Extracellular Traps in Fish and Birds
Zebra fish (Danio rerio) neutrophils form ETs with DNA, myeloperoxidase (MPO) and elastase in response to PMA, a calcium ionophore and β-glucan, like mammalian neutrophils (33). Scophthalmus maximus neutrophils form ETs containing DNA and histones in response to LPS, and in vivo infection, these ETs trap E. coli and Pseudomonas fluorescens. ETs kill E. coli but not P. fluorescens (32). Carp neutrophils (Cyprinus carpio) form ETs containing DNA and histones H2A, H2B (47). The equivalent cells in birds are heterophiles. In birds, these cells form ETs that contain DNA, histones and elastase in response to hydrogen peroxide and PMA (36, 48).
Extracellular Traps in Mammals
ETs were first described in human cells, specifically from neutrophils (3). Since Brinkmann’s study, several publications have revealed that this defense mechanism is not exclusive to neutrophils, as other immune cells are capable of ejecting either nuclear or mitochondrial DNA from the extracellular space. Traps, described as sticky fibers, are made up of DNA, granular proteins and enzymes, and it is likely that ETs could function as immune regulators for the inflammatory response (49).

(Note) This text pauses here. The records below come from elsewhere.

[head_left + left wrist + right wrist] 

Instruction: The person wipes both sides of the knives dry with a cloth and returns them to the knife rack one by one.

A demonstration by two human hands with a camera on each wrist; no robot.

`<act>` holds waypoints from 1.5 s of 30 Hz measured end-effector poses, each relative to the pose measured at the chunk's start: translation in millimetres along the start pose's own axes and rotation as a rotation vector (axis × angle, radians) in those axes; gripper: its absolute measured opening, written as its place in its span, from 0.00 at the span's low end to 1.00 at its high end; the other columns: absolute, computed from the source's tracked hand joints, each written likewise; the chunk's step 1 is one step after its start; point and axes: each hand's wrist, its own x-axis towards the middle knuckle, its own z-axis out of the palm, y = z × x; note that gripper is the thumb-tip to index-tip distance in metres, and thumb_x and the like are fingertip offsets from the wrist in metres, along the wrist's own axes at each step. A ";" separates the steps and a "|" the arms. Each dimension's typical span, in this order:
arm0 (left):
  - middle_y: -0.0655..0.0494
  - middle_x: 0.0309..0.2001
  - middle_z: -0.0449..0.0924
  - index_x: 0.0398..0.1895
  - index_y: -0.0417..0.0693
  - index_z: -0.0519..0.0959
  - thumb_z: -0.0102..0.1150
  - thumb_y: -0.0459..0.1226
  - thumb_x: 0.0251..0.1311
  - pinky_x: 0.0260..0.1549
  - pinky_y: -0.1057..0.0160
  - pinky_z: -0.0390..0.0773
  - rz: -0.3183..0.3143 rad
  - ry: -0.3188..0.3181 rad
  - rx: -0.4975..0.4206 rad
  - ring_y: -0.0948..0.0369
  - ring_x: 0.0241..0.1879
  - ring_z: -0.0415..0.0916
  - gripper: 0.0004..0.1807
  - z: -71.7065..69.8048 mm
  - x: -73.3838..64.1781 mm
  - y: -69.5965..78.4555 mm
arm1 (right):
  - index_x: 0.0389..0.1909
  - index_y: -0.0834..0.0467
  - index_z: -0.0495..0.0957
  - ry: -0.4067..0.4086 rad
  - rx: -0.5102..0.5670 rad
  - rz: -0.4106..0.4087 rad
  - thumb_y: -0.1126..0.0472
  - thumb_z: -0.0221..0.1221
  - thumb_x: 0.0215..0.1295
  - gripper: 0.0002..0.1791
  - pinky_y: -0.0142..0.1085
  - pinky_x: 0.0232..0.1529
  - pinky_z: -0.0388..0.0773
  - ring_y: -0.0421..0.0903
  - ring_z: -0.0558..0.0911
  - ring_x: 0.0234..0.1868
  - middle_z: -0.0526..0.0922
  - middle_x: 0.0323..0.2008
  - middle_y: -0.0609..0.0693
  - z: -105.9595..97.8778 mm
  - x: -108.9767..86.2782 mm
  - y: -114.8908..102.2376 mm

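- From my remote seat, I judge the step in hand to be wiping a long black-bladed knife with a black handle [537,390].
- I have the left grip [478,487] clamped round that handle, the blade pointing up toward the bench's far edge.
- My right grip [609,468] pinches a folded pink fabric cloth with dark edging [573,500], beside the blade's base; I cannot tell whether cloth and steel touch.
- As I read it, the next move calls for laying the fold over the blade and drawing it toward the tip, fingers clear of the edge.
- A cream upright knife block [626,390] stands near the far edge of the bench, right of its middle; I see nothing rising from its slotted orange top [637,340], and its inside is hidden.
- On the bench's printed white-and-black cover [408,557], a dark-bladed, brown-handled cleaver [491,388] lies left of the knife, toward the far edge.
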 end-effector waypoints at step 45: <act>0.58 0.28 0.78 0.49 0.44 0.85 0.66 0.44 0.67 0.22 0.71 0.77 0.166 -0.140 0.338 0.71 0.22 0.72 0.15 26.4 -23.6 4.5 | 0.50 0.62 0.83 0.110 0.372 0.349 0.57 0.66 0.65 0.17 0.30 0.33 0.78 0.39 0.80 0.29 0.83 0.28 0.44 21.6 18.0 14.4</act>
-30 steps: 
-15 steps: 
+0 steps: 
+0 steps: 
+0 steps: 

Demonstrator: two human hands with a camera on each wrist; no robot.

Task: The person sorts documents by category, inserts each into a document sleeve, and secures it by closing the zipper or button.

Neutrophil Extracellular Traps
Different antimicrobial processes are known in neutrophils, e.g. phagocytosis, the killing of invading pathogens, and degranulation (50, 51). Phagocytosis is a receptor-mediated process that involves the internalization of particles and its subsequent fusion with lysosomes to form a phagosome (52). Another important anti-microbial mechanism is the release of ETs. This was identified in 2004 (3). NETs are involved in the immune defense against pathogens, inflammation (53), thrombosis (54), autoimmunity (55), and cancer (56).
These NETs are fibers composed of nuclear or mitochondrial DNA, microbicidal molecules such as histones (H1, H2A, H2B, H3, and H4) (57), the antimicrobial peptide LL-37 (58), neutrophil elastase, cathepsin G, proteinase 3, lactoferrin, tryptase, gelatinase, MPO and cytoplasmic proteins such as tubulin (59).
Several mechanisms have been identified in the formation of NETs, which depends on experimental conditions. In vivo NET formation (60), known as NETosis, involves neutrophil death and the accumulation of ROS produced by NADPH oxidase. In addition, there is disruption in internal membranes and cytosolic mixing. Extrusion of NETs occurs in a manner dependent upon the MPO and the necroptotic cell death effector “mixed lineage kinase domain-like” (MLKL). The formation time of NETs in this pathway is lengthy (2–3 h) (61).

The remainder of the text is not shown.